RE: Complex Combining

From: Philippe Verdy (
Date: Thu Nov 27 2003 - 16:41:13 EST

  • Next message: Philippe Verdy: "RE: Compression through normalization"

    Peter Kirk writes:
    > This is all rather interesting speculation.
    Yes but it is not illegal to use these conventions as it is still Unicode
    It just happens that Unicode does not define precisely the semantic of such
    composed text, using ZWJ as an unspecified ligature opportunity, but not
    saying anything about how these ligatures are effectively rendered or

    > Now I am sure it could be argued that some of these are not plain text
    > and so should be dealt with by higher level markup. But maybe some of
    > these need to be considered as part of plain text; for example, it is at
    > least conceivable, and arguably true of the Egyptian cartouche, that
    > these marks are required for proper understanding of the plain text,
    > just as much so as regular letters and combining marks.

    I thought that, for the case of the Hieroglyphic cartouche, a pair of
    parenthese-like characters where to be used as punctuation. It just happens
    that the opening cartouche and closing cartouche are ligated together with
    their content.

    Same thing for the upper thick line above characters used to denote colored
    text, where it denotes more than just emphasis: they are best views for me
    abstract parenthese-like punctuation pairs...
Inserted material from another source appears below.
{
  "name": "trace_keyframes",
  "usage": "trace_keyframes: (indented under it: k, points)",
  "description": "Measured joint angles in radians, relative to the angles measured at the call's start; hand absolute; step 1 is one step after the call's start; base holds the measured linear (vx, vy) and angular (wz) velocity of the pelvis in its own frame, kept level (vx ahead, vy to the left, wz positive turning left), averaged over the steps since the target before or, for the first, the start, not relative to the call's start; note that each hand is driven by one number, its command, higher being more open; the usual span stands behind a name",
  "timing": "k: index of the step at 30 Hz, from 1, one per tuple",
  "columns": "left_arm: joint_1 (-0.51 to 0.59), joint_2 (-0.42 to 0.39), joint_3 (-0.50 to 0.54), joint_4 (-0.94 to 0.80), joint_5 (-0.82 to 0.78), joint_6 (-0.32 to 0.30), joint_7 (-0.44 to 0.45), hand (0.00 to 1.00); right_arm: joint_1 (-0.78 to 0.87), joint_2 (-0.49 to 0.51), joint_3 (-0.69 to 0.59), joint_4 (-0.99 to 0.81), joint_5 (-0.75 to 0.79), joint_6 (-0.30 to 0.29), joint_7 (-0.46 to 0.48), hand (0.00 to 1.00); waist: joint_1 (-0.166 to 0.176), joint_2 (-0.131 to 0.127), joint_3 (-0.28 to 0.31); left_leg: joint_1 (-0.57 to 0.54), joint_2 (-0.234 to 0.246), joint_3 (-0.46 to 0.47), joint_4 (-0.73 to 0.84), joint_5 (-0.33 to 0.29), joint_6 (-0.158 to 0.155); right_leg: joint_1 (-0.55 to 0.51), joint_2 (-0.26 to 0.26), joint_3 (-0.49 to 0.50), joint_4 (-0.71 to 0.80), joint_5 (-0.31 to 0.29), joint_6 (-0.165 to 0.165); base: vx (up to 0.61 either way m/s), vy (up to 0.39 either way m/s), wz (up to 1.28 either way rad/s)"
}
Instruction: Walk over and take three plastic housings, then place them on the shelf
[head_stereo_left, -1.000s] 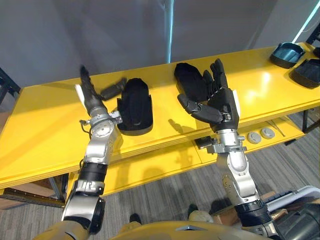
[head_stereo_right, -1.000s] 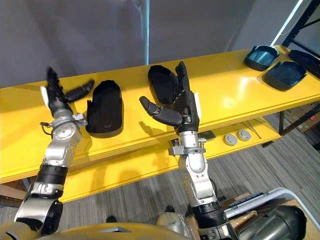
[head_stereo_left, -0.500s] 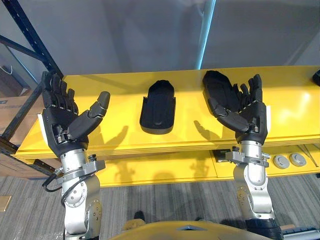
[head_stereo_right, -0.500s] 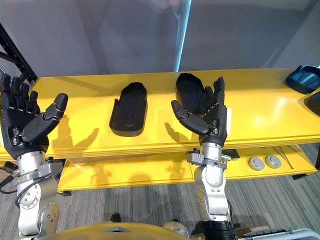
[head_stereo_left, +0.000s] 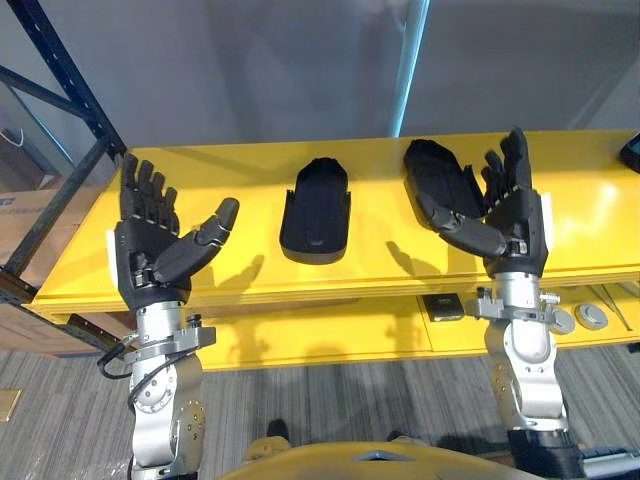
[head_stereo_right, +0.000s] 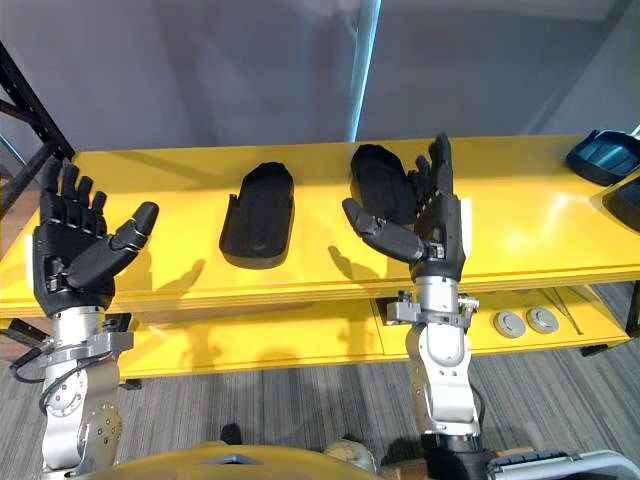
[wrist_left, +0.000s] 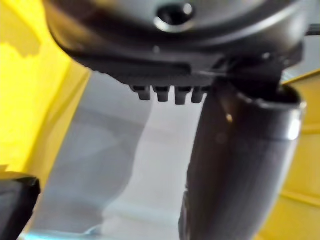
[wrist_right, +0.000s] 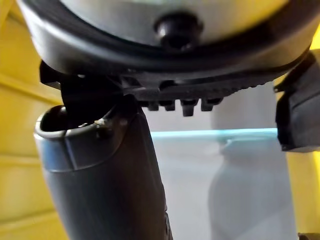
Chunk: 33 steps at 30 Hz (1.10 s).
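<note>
Two black plastic housings lie on the yellow shelf top (head_stereo_left: 360, 250). One housing (head_stereo_left: 316, 210) is in the middle, its hollow side up. The other housing (head_stereo_left: 442, 188) lies to its right, partly behind my right hand (head_stereo_left: 505, 215). That hand is raised in front of the shelf edge, fingers straight and thumb spread, open and empty. My left hand (head_stereo_left: 155, 250) is raised at the shelf's left end, also open with nothing in it. More dark housings (head_stereo_right: 598, 155) sit at the far right end of the shelf.
A lower yellow shelf (head_stereo_left: 330, 335) holds a small black box (head_stereo_left: 441, 306) and round grey parts (head_stereo_right: 527, 322). A dark blue rack upright (head_stereo_left: 70, 100) stands at the left. Grey carpet lies below and a grey wall stands behind.
The picture has shifted slightly. My left hand has moved right and a little lower, closer to the shelf. My right hand has lifted with its fingers more upright.
</note>
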Motion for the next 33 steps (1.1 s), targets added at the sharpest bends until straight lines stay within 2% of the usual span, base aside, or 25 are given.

    > So how should they be represented? Philippe's suggestion of <c1, mark,
    > c2, mark, c3, mark... mark, cn> would seem to work, but could be very
    > inefficient. Jill's alternative <bracket1, c1, c2, c3... cn, bracket2,
    > mark> is more efficient for long sequences. But perhaps better would be
    > to have paired opening and closing marks: <mark1, c1, c2, c3... cn,
    > mark2> - although this requires a new pair of characters for each
    > such case.

    Interesting proposal, if these two OPEN/CLOSE brackets characters are not
    just format control characters but seens as invisible punctuations (similar
    to parentheses), with combining class 0. It would allow encoding any
    abstract containment model for diacritics and ligatures.

    In that case, to create the circled number 3.1415, we would encode:
            <open invisible bracket>3.1415<close invisible bracket><combining
    enclosing circle>
    There would be of course no requirement for renderers to use actually a
    circle, as a rounded box would be easier to draw in a layout. This would
    also allow representing efficiently the Hieroglyphic cartouche.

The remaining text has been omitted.